**Instructions to follow:**
Find all lines with the word "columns" in the material, then copy them.

**Records for this task:**
━━━━━━━━━━━━━━━━

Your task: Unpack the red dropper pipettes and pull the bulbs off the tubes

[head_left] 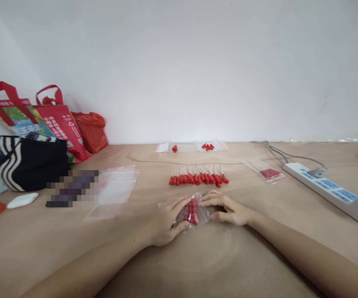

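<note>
A small clear zip bag (191,212) with red-headed pieces in it lies on the table between my hands. My left hand (170,219) holds its left side, fingers over the top and thumb along the lower edge. At the bag's right side, my right hand (227,207) has its curled fingers on the upper corner and its thumb by the edge. Just beyond is a row of thin pale sticks with red heads (197,178), heads toward me. Any sticks inside the held bag are hidden.
Flat clear bags (116,186) lie left, beside a blurred-out object (76,188) and a white case (22,200). A filled bag (268,171) and a power strip (330,188) are right. More red pieces (208,146) lie by the wall. Shopping bags (57,124) stand far left.
</note>
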`<state>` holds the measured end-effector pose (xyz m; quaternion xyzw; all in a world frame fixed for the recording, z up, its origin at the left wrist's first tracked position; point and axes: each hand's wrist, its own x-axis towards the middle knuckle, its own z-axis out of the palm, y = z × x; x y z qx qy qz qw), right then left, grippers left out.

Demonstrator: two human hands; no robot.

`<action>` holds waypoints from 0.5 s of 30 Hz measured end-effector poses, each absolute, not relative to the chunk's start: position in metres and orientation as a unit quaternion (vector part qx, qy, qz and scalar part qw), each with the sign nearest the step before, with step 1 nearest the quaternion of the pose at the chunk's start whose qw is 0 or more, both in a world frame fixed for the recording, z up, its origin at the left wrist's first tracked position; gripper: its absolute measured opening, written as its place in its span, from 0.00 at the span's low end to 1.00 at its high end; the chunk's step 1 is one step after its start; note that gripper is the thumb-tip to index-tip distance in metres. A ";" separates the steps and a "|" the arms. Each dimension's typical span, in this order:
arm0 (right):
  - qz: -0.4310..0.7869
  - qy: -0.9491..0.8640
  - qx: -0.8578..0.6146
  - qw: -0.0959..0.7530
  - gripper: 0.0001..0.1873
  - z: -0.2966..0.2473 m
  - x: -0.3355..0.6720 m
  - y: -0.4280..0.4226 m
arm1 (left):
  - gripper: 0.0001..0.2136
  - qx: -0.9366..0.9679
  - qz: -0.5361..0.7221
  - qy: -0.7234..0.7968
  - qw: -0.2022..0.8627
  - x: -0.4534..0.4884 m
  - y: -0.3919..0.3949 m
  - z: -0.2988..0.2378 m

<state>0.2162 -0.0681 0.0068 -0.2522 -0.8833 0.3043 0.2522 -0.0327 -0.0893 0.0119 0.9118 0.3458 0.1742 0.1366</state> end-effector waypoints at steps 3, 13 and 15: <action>0.340 -0.856 -0.272 0.277 0.17 0.004 0.213 -0.067 | 0.23 0.913 0.183 0.338 0.139 -0.029 -0.087 0.014; 0.354 -0.798 -0.362 0.327 0.23 -0.002 0.197 -0.069 | 0.18 0.904 0.237 0.322 0.152 -0.026 -0.080 0.007; 0.351 -0.787 -0.377 0.339 0.22 -0.004 0.195 -0.068 | 0.18 0.902 0.244 0.322 0.150 -0.026 -0.078 0.006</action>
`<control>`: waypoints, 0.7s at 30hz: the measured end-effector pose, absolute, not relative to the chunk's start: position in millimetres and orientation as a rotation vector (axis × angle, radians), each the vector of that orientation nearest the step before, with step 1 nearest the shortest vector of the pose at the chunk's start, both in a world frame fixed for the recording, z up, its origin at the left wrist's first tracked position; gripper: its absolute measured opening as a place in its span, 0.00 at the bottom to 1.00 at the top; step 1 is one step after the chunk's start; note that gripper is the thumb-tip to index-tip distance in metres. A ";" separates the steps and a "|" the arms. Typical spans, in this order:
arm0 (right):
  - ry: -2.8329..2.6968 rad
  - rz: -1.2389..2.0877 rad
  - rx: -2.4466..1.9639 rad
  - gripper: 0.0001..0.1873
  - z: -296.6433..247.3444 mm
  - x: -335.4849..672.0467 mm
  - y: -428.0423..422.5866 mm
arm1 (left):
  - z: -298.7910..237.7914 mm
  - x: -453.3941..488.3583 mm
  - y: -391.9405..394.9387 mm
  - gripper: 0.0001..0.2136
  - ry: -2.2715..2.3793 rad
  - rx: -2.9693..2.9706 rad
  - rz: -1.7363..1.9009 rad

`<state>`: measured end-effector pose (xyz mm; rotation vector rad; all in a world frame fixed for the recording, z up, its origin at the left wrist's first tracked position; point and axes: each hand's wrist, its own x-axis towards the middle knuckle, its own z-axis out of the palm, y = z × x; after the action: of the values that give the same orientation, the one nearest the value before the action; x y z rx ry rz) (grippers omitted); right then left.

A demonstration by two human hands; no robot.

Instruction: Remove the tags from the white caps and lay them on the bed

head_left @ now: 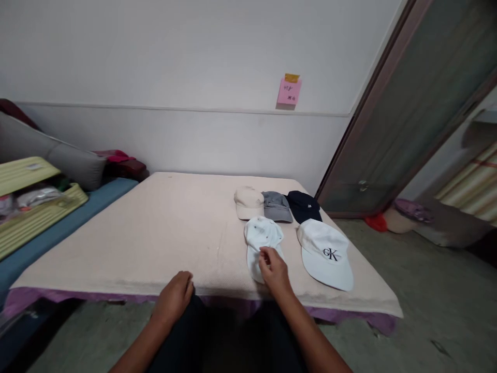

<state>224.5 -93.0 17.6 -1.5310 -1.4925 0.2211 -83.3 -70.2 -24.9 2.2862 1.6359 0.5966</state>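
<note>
My right hand (274,268) is over the pale, whitish baseball cap (261,233), its fingers curled in above the brim. Whether the fingertips touch the cap is hard to tell; I see nothing held in them. Resting near the bed's front edge, my left hand (175,296) is closed in a loose fist with no object showing. To the right of my right hand lies a white cap with black letters (326,254). Behind are a beige cap (249,203), a grey cap (276,206) and a navy cap (304,206), side by side.
The caps lie on a bed with a cream cover (155,238). A pink note (289,91) is taped to the wall behind. On the left are a grey cushion (70,155) and a yellow-green ribbed container (42,212). A framed sliding door (388,119) stands at right.
</note>
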 end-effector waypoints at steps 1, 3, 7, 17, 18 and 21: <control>-1.518 0.271 -1.526 0.11 18.1 215.6 -84.9 | -25.2 -82.7 -68.3 0.10 1.638 2.269 0.606; -1.559 0.375 -1.518 0.12 12.9 200.8 -66.6 | -25.4 -81.0 -63.3 0.11 1.645 2.196 0.641; -1.572 0.492 -1.517 0.12 -7.2 184.8 -26.5 | -24.3 -68.2 -46.2 0.13 1.608 1.948 0.774; -1.516 0.454 -1.559 0.12 -44.2 192.0 17.2 | -25.1 32.2 23.7 0.11 1.407 1.599 0.912; -1.527 0.424 -1.559 0.13 -48.0 194.9 18.0 | -25.6 39.5 28.2 0.10 1.367 1.605 0.896; -1.556 0.347 -1.595 0.15 -56.0 207.1 22.9 | -28.3 53.2 36.2 0.09 1.285 1.618 0.852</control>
<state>207.1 22.9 -56.0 -1.5955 -1.5561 0.3474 53.2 36.2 -28.3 1.6177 1.2846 0.8523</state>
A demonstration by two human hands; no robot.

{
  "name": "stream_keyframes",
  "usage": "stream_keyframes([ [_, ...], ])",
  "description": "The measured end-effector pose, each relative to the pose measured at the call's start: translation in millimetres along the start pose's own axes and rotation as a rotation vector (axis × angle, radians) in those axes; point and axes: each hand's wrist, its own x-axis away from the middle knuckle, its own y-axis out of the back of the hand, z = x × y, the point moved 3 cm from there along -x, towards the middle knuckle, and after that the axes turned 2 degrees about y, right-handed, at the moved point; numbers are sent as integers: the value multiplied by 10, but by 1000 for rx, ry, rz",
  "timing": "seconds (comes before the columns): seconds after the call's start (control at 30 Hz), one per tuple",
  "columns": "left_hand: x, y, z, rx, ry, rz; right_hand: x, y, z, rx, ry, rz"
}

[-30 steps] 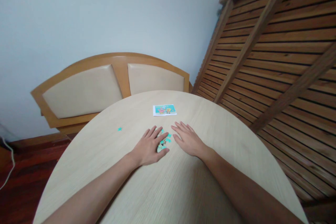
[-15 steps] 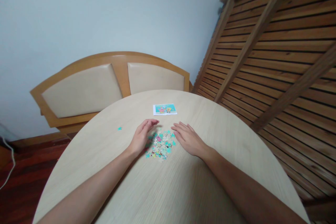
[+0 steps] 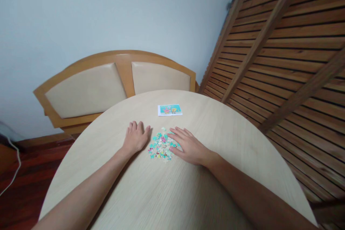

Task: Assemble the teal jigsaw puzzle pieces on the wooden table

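Note:
A small heap of loose jigsaw pieces (image 3: 161, 147), mostly teal with some pink and yellow, lies on the round light-wood table (image 3: 167, 190). My left hand (image 3: 135, 138) rests flat on the table just left of the heap, fingers stretched out. Flat on the heap's right side lies my right hand (image 3: 188, 145), its fingertips over the nearest pieces. Neither hand holds anything. A small cartoon picture card (image 3: 169, 109) lies farther back on the table.
A wooden bench back (image 3: 107, 82) with two beige cushions stands behind the table against the pale wall. A slatted wooden frame (image 3: 283, 54) leans at the right. A white cable (image 3: 12, 172) runs over the dark floor at the left.
My left hand lifted off the pieces, uncovering the heap, then moved left and lay flat beside it. My right hand slid slightly left onto the heap's edge. The lone teal piece at the left no longer shows.

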Motion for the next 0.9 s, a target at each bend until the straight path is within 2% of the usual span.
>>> stream_keyframes([
  [0.17, 259, -208, -356, 46, -288, 206, -2, -42, -32, -14, 70, 39],
  [0.3, 396, -145, -505, 104, -476, 320, -3, -56, -48, -22, 79, 34],
  [0.4, 379, 28, -473, 122, -548, 339, 0, -38, -50, -35, 78, 7],
  [0.53, 288, 303, -324, 112, -611, 324, -12, -5, -81, -68, 99, -50],
  [0.6, 254, 380, -245, 90, -618, 378, -21, 6, -121, -91, 121, -98],
  [0.73, 200, 383, -149, 45, -603, 470, -35, 3, -225, -110, 134, -164],
  [0.9, 160, 259, -190, 93, -695, 382, -57, -19, -297, -140, 116, -267],
])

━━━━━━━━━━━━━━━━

**Task response:**
  "timing": "seconds (comes before the columns): seconds after the call's start (control at 30 Hz), one per tuple",
  "columns": "left_hand: x, y, z, rx, ry, rz; right_hand: x, y, z, rx, ry, rz"

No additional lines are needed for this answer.